Files
roboimi/docs/superpowers/plans/2026-04-04-imf-horizon-grid-and-attnres-ablation.md

4.0 KiB
Raw Permalink Blame History

IMF Horizon Grid and AttnRes Ablation Implementation Plan

For agentic workers: REQUIRED SUB-SKILL: Use superpowers:subagent-driven-development (recommended) or superpowers:executing-plans to implement this plan task-by-task. Steps use checkbox (- [ ]) syntax for tracking.

Goal: Run a 6-run Phase-1 IMF horizon/action-step experiment grid across available GPUs, monitor progress and collect best rollout metrics, then use the best horizon setting for a Phase-2 visual-attnres ablation.

Architecture: Use the current IMF training code as-is for Phase-1 by sweeping explicit (pred_horizon, num_action_steps) overrides while keeping emb=384, layer=12, and max_steps=50k fixed. Maintain a local experiment suite directory with a manifest and machine-readable status snapshots so progress can be resumed and summarized across turns. After Phase-1 completes, compare the current head-only attnres setup against a variant that also adds attnres into the visual ResNet path.

Tech Stack: Python, Hydra/OmegaConf, PyTorch, SSH/Tailscale, JSON/CSV status files, SwanLab.


Task 1: Prepare the experiment suite manifest and state tracking

Files:

  • Create: experiment_suites/2026-04-04-imf-horizon-grid/manifest.json

  • Create: experiment_suites/2026-04-04-imf-horizon-grid/status.json

  • Create: experiment_suites/2026-04-04-imf-horizon-grid/notes.md

  • Define the 6 legal Phase-1 combinations: (8,8), (16,8), (16,16), (32,8), (32,16), (32,32).

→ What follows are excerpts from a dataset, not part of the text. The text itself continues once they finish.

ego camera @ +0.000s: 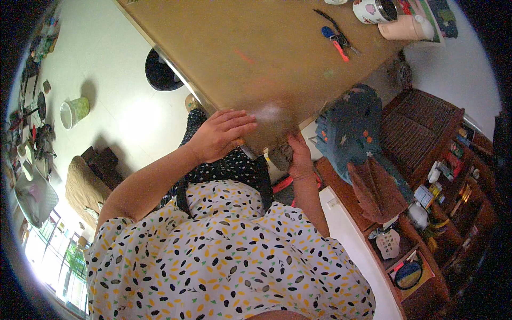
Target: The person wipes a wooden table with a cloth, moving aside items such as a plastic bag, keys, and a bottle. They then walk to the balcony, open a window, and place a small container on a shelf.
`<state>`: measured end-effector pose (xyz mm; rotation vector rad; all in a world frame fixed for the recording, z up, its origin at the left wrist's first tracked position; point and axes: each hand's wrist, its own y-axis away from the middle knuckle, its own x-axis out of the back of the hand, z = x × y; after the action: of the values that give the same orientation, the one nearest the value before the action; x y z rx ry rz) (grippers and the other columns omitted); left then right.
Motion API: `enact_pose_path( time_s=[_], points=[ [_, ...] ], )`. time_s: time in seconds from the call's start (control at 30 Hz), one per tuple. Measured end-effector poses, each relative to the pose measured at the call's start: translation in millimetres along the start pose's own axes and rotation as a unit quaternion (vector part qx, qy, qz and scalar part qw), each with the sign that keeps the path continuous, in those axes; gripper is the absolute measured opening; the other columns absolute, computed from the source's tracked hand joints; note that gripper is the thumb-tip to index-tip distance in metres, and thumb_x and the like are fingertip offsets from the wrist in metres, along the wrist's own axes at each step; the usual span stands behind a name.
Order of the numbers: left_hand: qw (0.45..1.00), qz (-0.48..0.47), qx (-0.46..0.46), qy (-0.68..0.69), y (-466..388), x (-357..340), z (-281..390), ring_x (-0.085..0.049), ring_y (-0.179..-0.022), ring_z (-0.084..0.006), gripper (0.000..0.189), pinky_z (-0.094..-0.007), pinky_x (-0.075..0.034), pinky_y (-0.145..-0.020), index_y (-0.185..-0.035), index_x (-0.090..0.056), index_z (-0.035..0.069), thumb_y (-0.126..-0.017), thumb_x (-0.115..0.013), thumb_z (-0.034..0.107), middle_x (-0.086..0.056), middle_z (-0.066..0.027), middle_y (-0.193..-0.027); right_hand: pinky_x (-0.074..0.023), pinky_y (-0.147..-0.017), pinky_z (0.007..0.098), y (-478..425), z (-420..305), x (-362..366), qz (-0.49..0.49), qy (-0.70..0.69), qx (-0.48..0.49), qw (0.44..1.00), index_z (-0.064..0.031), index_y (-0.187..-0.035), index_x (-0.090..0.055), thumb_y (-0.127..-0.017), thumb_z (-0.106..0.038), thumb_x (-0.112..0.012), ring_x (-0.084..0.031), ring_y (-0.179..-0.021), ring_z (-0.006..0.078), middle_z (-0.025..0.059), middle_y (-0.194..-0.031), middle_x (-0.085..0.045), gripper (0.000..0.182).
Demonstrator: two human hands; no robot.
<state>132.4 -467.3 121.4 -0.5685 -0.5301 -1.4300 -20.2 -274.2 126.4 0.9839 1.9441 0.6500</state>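
My left hand (223, 135) rests at the near corner of a brown-topped table (248, 52), its palm down and fingers stretched over the edge. A small bit of something orange shows by its thumb. My right hand (300, 156) is just below the table's right edge, with its fingers curled round a dark grey-brown thing (281, 155), perhaps a cloth; its exact kind cannot be told. Farther up the table lie keys with a blue fob and a red-pink piece (337, 42). A white mug with printed pictures (370, 11) and a peach bottle (402, 28) lie at the top right.
A chair draped with teal and brown cloth (352, 128) stands to the right, near wooden shelves (448, 236) holding several small items. On the left floor are a black round bin or stool (160, 72), a pale green bin (76, 112) and a covered seat (86, 188).
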Motion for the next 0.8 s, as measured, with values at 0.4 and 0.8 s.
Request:
enact_pose_path(
  time_s=[0.4, 0.8],
  points=[
    [0.998, -0.049, -0.020, -0.028, 2.8, -6.7, -6.3, -0.033, -0.127, -0.0278, 0.049, -0.0445, -0.026, -0.104, -0.130, -0.041, 0.013, -0.084, -0.053, 0.027, -0.037, -0.0064, -0.138, -0.0468, -0.081, 0.0450, -6.5, -52.9, 56.1, 0.187, -0.100, 0.221, 0.952, -0.0090, -0.126, -0.040, -0.089, -0.018, -0.047, -0.053, -0.102, 0.0301, 0.0141, -0.117, -0.051, 0.038],
    [0.993, 0.020, -0.012, -0.115, 6.8, -37.4, -6.4, -0.045, -0.112, -0.0270, 0.049, -0.0448, -0.030, -0.103, -0.119, -0.051, 0.012, -0.072, -0.061, 0.018, -0.049, -0.0089, -0.120, -0.0318, -0.092, 0.0404, -78.1, -67.5, -3.9, 0.131, 0.755, 0.467, 0.442, -0.0170, -0.121, -0.052, -0.077, -0.003, -0.055, -0.044, -0.109, 0.0265, 0.0084, -0.123, -0.046, 0.046]
  ],
)
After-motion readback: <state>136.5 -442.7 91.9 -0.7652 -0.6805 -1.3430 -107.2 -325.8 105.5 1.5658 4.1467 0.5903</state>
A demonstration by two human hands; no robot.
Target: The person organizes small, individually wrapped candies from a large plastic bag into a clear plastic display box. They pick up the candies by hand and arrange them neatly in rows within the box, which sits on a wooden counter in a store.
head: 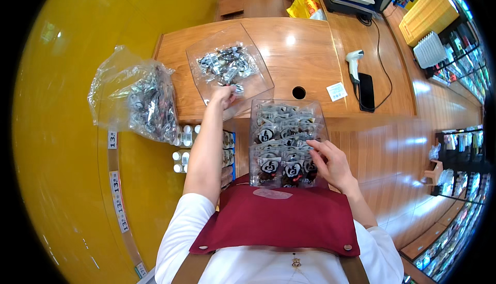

  • Record for each run: name, host, GPU slot, command, log path, SwanLab run name, and completion criteria.

  • Define the comparison metric as the maximum rollout average reward seen during training (max avg_reward), preferably read from the best-checkpoint metadata and cross-checked against logs.

  • Keep status.json updated with per-run state: queued / running / finished / failed plus latest parsed progress.

Task 2: Prepare the remote 8-GPU execution target

Files:

  • Remote working directory under /home/droid/

  • Reuse or create a synced code directory for this suite

  • Verify the remote dataset path and environment path.

  • Verify GPU availability and reserve 6 GPUs for Phase-1 launches.

  • Sync the required code to a dedicated remote suite directory.

  • Record exact remote paths back into the local suite manifest.

Task 3: Launch the 6 Phase-1 experiments in parallel

Files:

  • Reuse: roboimi/demos/vla_scripts/train_vla.py

  • Modify only local suite tracking files unless a launch bug is discovered

  • Launch 6 runs concurrently with fixed settings: IMF, emb=384, layer=12, max_steps=50k.

  • Keep all other relevant training hyperparameters aligned to the current strong baseline unless a concrete blocker appears.

  • Assign one GPU per run on the 8xL20 host.

  • Capture PID, log path, and SwanLab URL for each run in status.json.

Task 4: Monitor and summarize Phase-1 until all 6 finish

Files:

  • Update: experiment_suites/2026-04-04-imf-horizon-grid/status.json

  • Update: experiment_suites/2026-04-04-imf-horizon-grid/notes.md

  • Periodically parse each runs log/checkpoints to extract latest step, latest rollout reward, and best rollout reward so far.

  • Keep a resumable local summary so progress can be continued in later turns without rediscovery.

  • After all 6 runs finish, rank them by max avg_reward and write a compact Phase-1 summary.

Task 5: Prepare the Phase-2 visual-attnres ablation

Files:

  • Likely modify: vision backbone implementation and config files (to be confirmed after code inspection)

  • Add/update targeted tests for the visual backbone path if code changes are needed

  • Use the best Phase-1 (pred_horizon, num_action_steps) combination as the fixed rollout setting for Phase-2.

  • Compare:

    1. current setup: attnres only in the IMF head
    2. ablation setup: attnres in both IMF head and visual encoder path
  • Keep the rest of the training settings fixed.

  • Launch and monitor the Phase-2 pair after Phase-1 summary is complete.